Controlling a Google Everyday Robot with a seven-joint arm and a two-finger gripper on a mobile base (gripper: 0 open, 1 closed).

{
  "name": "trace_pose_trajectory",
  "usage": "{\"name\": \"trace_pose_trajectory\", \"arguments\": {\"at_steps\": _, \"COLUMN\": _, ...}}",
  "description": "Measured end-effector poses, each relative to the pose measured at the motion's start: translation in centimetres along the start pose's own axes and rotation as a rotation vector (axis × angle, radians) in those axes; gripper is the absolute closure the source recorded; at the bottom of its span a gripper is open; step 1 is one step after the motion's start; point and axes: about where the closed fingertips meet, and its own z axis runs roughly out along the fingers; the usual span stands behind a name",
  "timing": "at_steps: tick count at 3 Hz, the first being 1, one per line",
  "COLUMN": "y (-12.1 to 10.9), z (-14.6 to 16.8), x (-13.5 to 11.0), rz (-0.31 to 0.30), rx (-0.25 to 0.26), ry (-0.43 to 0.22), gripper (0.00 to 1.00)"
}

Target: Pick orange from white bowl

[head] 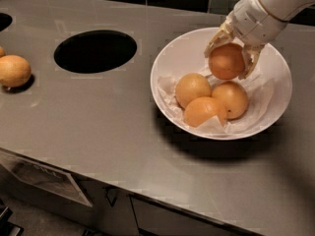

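The white bowl (174, 58) stands on the grey counter at the right, lined with white paper. My gripper (228, 58) reaches in from the upper right and is shut on the orange (225, 62), one finger on each side, holding it just above the others over the bowl's far half. Three more orange fruits lie in the bowl below it: one at the left (192, 89), one at the right (231, 98), one at the front (203, 111).
A dark round hole (95, 51) is cut in the counter left of the bowl. A paler yellowish fruit (14, 71) lies at the far left edge. The counter's front edge runs below, with cabinet fronts under it.
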Motion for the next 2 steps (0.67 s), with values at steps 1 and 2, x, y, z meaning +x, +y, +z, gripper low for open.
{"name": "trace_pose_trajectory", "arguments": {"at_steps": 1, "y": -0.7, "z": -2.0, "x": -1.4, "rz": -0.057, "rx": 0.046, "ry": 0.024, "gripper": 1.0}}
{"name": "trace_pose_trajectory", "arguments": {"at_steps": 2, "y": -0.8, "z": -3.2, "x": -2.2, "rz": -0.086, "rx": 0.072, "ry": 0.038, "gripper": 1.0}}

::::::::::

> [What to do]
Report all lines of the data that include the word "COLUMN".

> [Answer below]
  "usage": "{\"name\": \"trace_pose_trajectory\", \"arguments\": {\"at_steps\": _, \"COLUMN\": _, ...}}",
  "COLUMN": "y (-12.1 to 10.9), z (-14.6 to 16.8), x (-13.5 to 11.0), rz (-0.31 to 0.30), rx (-0.25 to 0.26), ry (-0.43 to 0.22), gripper (0.00 to 1.00)"

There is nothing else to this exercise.